Right. It's just, still that uncertainty is just eating people I think and causing some, some odd behavior.

But it, when it comes out in the actual data, it still looks good. It still likes, looks like the economy is strong. DOGE hasn't hit the jobs numbers yet. Tariffs haven't hit the inflation numbers yet.

So if you know, the Fed and traders are looking at the data, things are still looking pretty good. That seems to be part of what's keeping us capped in this range for mortgages at like 6 and a half ish percent on a conventional. Right. Yeah.

Alex Hebner:

And that's why I'm really interested in this coming month or two months set of releases as these are going to be the first ones that are fully encompassing of the new administration and tariffs.

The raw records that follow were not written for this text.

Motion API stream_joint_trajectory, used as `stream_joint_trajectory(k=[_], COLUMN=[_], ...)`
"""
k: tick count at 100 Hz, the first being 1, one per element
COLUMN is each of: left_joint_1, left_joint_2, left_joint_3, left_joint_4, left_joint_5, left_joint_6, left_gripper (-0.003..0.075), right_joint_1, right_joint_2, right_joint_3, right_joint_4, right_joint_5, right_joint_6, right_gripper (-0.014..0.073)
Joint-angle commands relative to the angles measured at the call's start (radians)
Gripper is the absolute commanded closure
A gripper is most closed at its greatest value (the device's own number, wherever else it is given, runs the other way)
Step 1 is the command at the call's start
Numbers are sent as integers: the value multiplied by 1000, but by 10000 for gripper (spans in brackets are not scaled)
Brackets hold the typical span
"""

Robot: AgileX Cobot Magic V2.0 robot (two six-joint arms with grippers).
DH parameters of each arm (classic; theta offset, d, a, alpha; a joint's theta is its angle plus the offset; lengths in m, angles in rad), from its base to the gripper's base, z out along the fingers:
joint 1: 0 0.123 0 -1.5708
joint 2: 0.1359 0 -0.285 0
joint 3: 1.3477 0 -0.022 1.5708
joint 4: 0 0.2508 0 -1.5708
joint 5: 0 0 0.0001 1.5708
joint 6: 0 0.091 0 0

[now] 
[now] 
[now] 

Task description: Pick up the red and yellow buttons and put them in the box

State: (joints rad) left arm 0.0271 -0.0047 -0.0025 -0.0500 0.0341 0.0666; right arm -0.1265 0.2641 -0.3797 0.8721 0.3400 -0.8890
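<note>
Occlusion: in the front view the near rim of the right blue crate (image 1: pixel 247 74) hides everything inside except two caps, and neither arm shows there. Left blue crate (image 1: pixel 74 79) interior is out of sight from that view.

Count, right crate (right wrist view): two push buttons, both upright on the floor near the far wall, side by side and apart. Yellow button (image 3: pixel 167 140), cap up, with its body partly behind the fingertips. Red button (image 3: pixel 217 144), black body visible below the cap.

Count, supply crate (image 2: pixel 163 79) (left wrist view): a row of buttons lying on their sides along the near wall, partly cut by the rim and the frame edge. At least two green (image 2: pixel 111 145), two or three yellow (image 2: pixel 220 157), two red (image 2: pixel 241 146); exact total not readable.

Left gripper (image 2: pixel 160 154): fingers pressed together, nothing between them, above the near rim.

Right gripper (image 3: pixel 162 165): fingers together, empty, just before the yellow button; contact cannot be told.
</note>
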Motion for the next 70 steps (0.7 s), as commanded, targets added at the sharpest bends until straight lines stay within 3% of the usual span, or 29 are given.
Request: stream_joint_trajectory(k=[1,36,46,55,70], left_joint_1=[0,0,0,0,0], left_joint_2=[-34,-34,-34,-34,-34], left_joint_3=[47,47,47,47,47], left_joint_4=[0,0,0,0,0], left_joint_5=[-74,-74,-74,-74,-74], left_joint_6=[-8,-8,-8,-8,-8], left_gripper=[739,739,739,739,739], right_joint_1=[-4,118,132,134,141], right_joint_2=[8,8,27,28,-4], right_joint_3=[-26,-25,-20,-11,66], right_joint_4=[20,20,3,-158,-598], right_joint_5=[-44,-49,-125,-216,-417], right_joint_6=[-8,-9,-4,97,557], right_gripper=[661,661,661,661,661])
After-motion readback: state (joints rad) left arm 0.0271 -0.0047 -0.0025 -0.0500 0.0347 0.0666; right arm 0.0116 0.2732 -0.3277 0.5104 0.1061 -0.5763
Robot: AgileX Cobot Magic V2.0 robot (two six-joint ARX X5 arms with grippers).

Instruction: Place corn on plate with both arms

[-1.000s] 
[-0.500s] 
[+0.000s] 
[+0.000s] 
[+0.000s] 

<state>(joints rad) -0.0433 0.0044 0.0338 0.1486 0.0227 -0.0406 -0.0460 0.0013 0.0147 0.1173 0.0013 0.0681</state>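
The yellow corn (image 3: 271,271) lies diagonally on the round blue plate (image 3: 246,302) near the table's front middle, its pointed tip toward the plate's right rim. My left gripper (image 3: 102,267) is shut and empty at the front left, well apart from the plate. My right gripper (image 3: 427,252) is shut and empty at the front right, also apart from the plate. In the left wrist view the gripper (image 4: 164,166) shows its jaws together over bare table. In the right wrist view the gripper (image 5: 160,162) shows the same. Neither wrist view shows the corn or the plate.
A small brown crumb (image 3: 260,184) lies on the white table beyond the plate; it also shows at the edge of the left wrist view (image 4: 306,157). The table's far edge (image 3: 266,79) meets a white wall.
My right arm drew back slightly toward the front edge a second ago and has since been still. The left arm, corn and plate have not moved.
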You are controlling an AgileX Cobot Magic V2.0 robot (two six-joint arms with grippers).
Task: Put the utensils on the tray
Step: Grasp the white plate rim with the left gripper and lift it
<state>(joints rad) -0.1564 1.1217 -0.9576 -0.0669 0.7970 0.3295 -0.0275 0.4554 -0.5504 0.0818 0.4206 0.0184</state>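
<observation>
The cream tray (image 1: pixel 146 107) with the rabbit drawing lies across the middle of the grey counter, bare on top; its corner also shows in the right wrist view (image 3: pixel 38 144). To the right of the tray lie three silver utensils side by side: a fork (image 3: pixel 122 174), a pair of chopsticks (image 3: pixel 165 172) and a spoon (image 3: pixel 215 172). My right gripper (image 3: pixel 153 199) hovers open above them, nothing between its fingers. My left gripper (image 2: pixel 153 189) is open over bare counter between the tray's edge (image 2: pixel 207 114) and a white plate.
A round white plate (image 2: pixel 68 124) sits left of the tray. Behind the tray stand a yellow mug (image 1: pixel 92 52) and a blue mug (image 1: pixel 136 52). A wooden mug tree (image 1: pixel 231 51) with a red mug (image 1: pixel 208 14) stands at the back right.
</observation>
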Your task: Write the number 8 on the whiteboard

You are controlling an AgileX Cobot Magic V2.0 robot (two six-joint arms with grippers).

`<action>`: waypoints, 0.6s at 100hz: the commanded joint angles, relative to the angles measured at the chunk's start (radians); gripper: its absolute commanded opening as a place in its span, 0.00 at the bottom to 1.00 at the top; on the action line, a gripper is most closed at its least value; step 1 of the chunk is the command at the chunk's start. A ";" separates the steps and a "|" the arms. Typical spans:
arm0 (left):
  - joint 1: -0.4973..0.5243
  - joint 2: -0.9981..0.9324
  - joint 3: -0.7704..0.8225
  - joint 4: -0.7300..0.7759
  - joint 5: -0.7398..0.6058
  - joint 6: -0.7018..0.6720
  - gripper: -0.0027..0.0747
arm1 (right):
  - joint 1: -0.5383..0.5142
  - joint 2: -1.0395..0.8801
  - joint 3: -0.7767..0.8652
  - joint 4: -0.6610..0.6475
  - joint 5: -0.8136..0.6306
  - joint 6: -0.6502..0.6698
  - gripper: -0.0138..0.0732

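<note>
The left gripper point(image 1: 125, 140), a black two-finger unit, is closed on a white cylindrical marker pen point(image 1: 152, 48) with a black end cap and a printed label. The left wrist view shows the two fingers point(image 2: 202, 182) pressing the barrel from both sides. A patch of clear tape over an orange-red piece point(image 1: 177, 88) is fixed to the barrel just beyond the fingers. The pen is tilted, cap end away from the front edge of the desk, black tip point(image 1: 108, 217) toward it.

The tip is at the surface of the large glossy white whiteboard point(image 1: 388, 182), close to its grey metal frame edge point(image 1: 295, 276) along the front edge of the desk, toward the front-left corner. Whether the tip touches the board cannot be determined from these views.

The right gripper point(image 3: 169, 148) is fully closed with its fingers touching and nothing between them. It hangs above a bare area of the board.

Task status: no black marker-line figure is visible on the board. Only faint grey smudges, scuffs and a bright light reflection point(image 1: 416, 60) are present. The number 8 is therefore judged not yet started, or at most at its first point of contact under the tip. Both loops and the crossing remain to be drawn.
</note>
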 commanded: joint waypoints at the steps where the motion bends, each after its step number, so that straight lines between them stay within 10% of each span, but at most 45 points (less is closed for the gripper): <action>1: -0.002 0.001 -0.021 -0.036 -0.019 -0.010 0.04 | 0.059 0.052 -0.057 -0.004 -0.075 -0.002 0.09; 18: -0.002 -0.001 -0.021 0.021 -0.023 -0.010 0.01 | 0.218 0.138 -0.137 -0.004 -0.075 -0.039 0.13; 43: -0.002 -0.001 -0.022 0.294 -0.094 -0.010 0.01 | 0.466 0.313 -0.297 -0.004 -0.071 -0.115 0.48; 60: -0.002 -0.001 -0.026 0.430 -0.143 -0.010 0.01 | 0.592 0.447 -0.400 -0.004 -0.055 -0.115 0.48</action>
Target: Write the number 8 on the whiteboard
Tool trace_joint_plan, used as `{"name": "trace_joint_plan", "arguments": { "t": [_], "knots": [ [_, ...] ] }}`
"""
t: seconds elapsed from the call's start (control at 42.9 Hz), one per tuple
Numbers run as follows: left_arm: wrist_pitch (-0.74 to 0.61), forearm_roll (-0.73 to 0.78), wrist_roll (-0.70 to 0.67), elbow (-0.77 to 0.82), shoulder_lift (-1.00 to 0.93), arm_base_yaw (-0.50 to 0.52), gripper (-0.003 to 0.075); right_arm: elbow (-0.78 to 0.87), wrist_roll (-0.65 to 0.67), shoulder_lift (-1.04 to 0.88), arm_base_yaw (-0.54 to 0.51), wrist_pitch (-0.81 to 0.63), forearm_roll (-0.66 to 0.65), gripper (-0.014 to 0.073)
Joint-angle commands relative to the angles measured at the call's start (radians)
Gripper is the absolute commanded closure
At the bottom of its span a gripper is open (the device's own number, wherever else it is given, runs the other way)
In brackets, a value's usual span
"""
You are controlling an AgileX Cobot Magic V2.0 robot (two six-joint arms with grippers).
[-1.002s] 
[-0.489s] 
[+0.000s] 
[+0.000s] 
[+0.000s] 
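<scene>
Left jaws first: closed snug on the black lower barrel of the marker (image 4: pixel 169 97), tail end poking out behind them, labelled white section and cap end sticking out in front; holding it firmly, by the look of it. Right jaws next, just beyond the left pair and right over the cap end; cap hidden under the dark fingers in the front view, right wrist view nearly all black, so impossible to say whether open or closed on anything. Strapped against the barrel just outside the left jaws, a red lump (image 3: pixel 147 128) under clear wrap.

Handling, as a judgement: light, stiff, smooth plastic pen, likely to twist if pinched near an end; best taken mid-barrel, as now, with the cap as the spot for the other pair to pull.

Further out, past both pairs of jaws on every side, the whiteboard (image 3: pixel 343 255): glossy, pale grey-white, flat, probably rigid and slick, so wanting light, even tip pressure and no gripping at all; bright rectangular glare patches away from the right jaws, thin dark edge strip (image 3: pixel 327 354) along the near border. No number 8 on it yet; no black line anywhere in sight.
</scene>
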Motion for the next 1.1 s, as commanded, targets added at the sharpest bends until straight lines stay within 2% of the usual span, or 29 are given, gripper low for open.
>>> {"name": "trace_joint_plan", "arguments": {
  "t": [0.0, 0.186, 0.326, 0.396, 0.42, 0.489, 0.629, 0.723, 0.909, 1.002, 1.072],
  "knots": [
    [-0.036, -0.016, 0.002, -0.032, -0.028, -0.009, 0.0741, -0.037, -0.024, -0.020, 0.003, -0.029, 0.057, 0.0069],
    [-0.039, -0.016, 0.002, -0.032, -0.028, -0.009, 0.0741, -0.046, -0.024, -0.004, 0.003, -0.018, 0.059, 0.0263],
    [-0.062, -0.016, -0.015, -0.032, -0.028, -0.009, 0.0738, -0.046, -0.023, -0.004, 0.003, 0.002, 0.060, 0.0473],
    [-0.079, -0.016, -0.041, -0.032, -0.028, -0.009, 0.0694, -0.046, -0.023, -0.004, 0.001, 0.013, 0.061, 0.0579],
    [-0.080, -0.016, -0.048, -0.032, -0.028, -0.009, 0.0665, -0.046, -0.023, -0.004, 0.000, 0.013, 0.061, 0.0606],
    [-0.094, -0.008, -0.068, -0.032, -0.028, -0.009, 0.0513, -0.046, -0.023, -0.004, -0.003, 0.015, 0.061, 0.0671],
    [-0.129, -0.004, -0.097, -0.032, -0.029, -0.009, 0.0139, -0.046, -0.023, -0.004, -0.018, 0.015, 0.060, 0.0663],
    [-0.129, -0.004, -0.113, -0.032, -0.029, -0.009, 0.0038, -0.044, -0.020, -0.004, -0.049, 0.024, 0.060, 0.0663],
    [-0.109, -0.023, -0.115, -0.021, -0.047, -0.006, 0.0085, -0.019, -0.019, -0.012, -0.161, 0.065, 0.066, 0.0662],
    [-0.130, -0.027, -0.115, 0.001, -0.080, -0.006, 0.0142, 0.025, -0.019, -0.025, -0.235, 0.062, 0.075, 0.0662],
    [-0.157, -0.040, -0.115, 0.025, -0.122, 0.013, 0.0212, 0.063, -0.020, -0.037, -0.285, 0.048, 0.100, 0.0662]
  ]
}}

This PC releases for February, which is the first full month we have of the Trump administration since they're inaugurated, you know, late in January. So I think starting this Friday we could start to see, you know, you know, concrete results of what they've been doing.

That isn't to say that we won't be seeing it flowing in for, for, for months to come.

Jim Glennon:

Right. All right, what else? With tariffs, I feel like obviously things have changed quite a bit.

You know, there's more highlighted headlines whether it's, you know, this morning it was Hyundai is going to invest $20 billion in building cars in the US which is not a new thing, apparently.

You and I were talking about this earlier, but it's something to, I don't know, maybe the new policies are starting to sway some of the carmakers, for instance, into thinking a little bit differently about their future investment plans.

Alex Hebner:

Absolutely. Yeah. For first of all, there's definitely a lot of whiplash.

I think this morning, you know, we're seeing equity markets pop on rumors I don't even think they've officially stated. Maybe Trump tweeted something on, you know, Twitter or True Social or whatever it may be.

There's going to be sector specific exemptions for these tariffs. So we're at the kind of, the backing off.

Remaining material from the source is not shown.